• **Data supplied**:
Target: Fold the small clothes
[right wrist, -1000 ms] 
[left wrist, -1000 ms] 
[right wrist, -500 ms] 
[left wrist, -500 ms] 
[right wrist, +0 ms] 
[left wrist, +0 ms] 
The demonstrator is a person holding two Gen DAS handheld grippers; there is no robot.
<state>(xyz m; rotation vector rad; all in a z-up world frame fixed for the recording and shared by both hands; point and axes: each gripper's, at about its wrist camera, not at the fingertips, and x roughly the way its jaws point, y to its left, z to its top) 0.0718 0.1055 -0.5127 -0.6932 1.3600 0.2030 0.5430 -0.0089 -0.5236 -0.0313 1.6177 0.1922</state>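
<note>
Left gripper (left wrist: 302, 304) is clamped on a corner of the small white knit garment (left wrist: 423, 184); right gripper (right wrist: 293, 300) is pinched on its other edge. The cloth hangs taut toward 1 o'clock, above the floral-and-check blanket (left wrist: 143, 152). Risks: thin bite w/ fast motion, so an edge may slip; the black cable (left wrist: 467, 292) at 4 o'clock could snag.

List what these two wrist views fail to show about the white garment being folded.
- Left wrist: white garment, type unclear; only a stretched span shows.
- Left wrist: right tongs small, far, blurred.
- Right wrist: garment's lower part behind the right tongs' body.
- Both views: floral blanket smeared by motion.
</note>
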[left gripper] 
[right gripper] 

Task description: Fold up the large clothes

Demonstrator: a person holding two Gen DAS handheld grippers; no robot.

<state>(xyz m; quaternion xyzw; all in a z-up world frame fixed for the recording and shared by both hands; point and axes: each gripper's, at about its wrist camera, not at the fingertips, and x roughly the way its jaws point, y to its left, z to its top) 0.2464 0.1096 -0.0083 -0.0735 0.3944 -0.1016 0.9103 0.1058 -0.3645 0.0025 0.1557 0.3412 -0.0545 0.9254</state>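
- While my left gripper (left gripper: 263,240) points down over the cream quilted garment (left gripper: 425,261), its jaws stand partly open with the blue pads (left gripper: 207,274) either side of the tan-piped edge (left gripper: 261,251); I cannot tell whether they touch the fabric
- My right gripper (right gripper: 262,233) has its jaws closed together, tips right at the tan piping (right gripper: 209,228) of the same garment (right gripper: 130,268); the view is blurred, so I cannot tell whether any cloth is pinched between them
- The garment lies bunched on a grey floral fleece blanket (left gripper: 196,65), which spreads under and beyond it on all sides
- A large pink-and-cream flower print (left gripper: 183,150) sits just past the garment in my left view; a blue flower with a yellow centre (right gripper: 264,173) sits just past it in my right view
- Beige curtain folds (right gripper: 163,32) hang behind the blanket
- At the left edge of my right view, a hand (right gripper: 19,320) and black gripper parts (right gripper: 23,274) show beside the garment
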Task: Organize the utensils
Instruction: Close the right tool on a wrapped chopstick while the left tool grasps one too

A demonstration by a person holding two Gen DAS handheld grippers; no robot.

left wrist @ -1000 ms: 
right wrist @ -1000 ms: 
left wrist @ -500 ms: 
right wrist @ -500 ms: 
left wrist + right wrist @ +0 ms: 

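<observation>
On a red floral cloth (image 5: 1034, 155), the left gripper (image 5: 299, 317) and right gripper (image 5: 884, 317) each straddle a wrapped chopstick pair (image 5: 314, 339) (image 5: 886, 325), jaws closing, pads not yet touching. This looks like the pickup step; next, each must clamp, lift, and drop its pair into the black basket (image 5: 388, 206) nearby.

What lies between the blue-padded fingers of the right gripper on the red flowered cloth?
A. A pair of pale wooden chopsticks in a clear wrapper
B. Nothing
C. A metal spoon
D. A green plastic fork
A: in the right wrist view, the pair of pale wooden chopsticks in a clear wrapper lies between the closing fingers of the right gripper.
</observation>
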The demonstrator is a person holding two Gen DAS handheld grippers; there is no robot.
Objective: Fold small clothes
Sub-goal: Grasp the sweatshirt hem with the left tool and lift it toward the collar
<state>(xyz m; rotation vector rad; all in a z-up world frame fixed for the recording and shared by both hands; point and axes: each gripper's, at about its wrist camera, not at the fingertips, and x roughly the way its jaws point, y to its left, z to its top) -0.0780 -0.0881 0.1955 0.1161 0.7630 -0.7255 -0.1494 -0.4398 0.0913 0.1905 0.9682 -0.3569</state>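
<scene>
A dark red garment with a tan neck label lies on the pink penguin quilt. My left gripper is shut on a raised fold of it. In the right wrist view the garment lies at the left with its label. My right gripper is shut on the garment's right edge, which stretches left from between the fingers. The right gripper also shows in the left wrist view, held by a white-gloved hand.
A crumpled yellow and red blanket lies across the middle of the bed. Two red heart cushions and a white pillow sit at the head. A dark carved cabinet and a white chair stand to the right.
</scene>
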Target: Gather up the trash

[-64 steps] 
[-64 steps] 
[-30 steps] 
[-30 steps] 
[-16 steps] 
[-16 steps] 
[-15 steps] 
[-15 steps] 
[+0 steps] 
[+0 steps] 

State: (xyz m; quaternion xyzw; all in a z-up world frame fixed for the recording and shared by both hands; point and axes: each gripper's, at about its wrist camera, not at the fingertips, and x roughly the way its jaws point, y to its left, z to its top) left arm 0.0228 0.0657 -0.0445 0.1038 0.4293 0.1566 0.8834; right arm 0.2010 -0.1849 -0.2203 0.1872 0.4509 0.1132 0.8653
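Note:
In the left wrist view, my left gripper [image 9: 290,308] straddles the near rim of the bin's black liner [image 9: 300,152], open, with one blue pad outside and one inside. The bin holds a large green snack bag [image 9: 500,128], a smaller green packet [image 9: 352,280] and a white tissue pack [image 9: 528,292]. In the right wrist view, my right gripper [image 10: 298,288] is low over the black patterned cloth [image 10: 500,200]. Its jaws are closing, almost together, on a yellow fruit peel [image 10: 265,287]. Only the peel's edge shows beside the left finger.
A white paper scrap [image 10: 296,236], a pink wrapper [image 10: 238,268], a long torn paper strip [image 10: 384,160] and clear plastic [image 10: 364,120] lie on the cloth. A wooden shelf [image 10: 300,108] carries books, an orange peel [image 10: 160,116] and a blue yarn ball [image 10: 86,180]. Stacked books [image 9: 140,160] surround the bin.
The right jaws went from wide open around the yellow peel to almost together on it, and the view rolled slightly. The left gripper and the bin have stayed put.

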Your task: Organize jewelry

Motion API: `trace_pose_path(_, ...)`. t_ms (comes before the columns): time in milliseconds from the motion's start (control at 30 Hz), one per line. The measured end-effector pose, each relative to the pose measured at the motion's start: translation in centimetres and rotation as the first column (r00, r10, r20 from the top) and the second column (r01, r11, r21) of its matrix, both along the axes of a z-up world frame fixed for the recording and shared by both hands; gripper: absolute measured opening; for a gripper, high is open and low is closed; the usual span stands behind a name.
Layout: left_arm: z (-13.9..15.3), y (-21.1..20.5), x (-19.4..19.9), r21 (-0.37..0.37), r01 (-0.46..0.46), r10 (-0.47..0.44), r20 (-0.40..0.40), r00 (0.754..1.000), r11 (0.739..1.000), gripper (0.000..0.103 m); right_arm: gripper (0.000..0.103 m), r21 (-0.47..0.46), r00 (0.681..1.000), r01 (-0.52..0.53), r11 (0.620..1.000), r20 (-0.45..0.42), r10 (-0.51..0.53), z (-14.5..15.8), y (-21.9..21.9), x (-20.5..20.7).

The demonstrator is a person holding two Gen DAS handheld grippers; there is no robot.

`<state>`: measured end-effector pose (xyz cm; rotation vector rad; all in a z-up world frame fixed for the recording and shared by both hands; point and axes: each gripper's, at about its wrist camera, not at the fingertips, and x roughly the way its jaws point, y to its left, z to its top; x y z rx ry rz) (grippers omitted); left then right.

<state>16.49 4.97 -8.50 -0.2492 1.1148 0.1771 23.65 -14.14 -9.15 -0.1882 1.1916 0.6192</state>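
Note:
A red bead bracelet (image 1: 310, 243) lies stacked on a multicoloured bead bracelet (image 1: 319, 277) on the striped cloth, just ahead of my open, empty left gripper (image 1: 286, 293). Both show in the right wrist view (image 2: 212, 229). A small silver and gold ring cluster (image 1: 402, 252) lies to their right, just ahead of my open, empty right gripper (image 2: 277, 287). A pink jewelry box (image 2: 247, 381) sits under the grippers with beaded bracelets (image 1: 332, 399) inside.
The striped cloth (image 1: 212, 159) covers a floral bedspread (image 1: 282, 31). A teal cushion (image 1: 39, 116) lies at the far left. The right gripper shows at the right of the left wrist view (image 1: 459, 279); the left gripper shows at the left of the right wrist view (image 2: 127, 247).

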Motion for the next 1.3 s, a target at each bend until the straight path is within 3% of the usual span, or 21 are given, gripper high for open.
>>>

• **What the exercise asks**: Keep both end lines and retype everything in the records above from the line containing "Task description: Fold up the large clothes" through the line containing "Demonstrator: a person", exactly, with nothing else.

• **Finished task**:
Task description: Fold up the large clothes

Demonstrator: a person holding two Gen DAS handheld grippers; no robot.

The response to the exercise is complete.